> [Directions for this task]: Once the pictures are set aside, transcribe each line of the listing exactly.

> [Data extract]:
Content starts
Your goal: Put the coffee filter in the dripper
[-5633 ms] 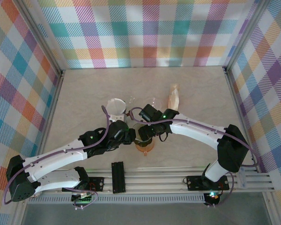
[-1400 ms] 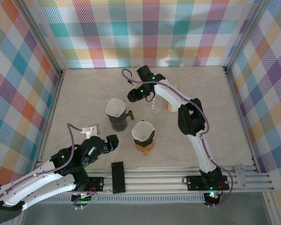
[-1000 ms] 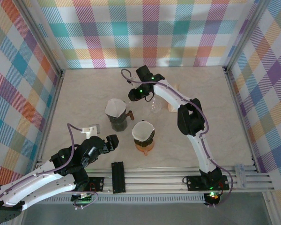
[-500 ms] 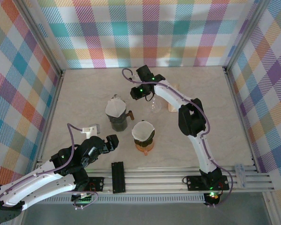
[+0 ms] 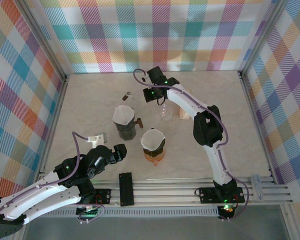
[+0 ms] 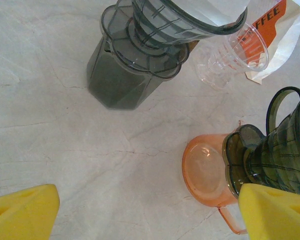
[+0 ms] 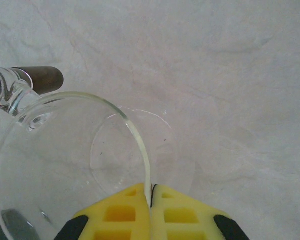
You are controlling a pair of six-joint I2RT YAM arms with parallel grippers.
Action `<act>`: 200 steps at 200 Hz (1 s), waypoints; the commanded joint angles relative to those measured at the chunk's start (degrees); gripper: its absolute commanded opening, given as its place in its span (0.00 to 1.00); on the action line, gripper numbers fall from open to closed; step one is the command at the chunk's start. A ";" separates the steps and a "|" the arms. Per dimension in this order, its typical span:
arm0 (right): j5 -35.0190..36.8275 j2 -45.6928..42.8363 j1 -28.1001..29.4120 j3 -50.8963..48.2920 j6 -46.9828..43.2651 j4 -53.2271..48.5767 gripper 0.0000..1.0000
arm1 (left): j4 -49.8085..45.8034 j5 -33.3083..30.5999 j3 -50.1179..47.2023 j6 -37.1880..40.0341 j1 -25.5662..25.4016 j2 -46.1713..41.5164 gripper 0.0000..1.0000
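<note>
One white coffee filter [image 5: 124,114] sits in the dark dripper [image 6: 145,30]. This dripper stands on a dark cup [image 6: 117,75] near the middle of the table [image 5: 90,95]. A second filter [image 5: 152,138] sits in a second dark dripper [image 6: 275,150] on an orange cup [image 6: 205,167], just to the right and nearer to the arms. Behind them are a clear plastic dripper [image 6: 230,52] and a paper bag [image 6: 282,35]. On the bag the orange letters "FFEE" can be read; the rest of the word is hidden.

The right gripper [image 7: 150,192] is at the far middle of the table. Its yellow fingers are pressed together on the rim of a clear glass vessel [image 7: 55,165] with a dark handle [image 7: 40,77]. The left gripper [image 6: 145,210] hangs at the front left, facing the two cups. Its jaws are spread wide, with nothing between them.

Checked walls [image 5: 190,35] close the table on the left, far and right sides, with metal frame posts at the corners. Bare table lies along the whole left side, along the far wall and to the right of the bag. The gap between the two cups is narrow.
</note>
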 commanded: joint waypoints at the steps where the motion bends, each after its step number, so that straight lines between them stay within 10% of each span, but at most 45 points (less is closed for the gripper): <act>1: 1.55 -6.96 -0.71 -0.71 1.64 3.79 0.00 | 0.24 0.06 -0.61 -0.03 0.33 -0.17 0.92; 104: 10.96 -29.39 -3.47 -16.23 5.43 -0.17 0.00 | 0.69 0.58 -0.62 0.22 0.33 0.11 0.93; 200: 18.64 -64.56 -4.38 -52.64 16.93 -6.97 0.00 | 1.00 1.97 -1.35 0.28 0.41 -1.29 0.93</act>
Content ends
> [Task output]:
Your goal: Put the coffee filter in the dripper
[-5633 ms] 
[-1400 ms] 
[-1000 ms] 
[-500 ms] 
[+0 ms] 
[+0 ms] 
[+0 ms] 
You are controlling a pair of six-joint I2RT YAM arms with parallel grippers.
Action `<act>`: 200 steps at 200 Hz (1 s), waypoints; the commanded joint angles relative to those measured at the chunk's start (degrees); gripper: its absolute commanded opening, given as its place in its span (0.00 to 1.00); on the action line, gripper numbers fall from open to closed; step one is the command at the chunk's start. A ";" separates the steps and a "|" the arms. Per dimension in this order, its typical span:
arm0 (right): j5 -35.0190..36.8275 j2 -45.6928..42.8363 j1 -28.1001..29.4120 j3 -50.8963..48.2920 j6 -46.9828..43.2651 j4 -53.2271..48.5767 gripper 0.0000..1.0000
arm1 (left): j4 -49.8085..45.8034 j5 -33.3083..30.5999 j3 -50.1179..47.2023 j6 -37.1880..40.0341 j1 -25.5662..25.4016 j2 -46.1713..41.5164 gripper 0.0000..1.0000
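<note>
One white coffee filter [image 5: 124,114] sits in the dark dripper [image 6: 145,30]. This dripper stands on a dark cup [image 6: 117,75] near the middle of the table [image 5: 90,95]. A second filter [image 5: 152,138] sits in a second dark dripper [image 6: 275,150] on an orange cup [image 6: 205,167], just to the right and nearer to the arms. Behind them are a clear plastic dripper [image 6: 230,52] and a paper bag [image 6: 282,35]. On the bag the orange letters "FFEE" can be read; the rest of the word is hidden.

The right gripper [image 7: 150,192] is at the far middle of the table. Its yellow fingers are pressed together on the rim of a clear glass vessel [image 7: 55,165] with a dark handle [image 7: 40,77]. The left gripper [image 6: 145,210] hangs at the front left, facing the two cups. Its jaws are spread wide, with nothing between them.

Checked walls [image 5: 190,35] close the table on the left, far and right sides, with metal frame posts at the corners. Bare table lies along the whole left side, along the far wall and to the right of the bag. The gap between the two cups is narrow.
</note>
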 commanded: joint waypoints at the steps where the motion bends, each after its step number, so that straight lines between them stay within 10% of each span, but at most 45 points (less is closed for the gripper): <act>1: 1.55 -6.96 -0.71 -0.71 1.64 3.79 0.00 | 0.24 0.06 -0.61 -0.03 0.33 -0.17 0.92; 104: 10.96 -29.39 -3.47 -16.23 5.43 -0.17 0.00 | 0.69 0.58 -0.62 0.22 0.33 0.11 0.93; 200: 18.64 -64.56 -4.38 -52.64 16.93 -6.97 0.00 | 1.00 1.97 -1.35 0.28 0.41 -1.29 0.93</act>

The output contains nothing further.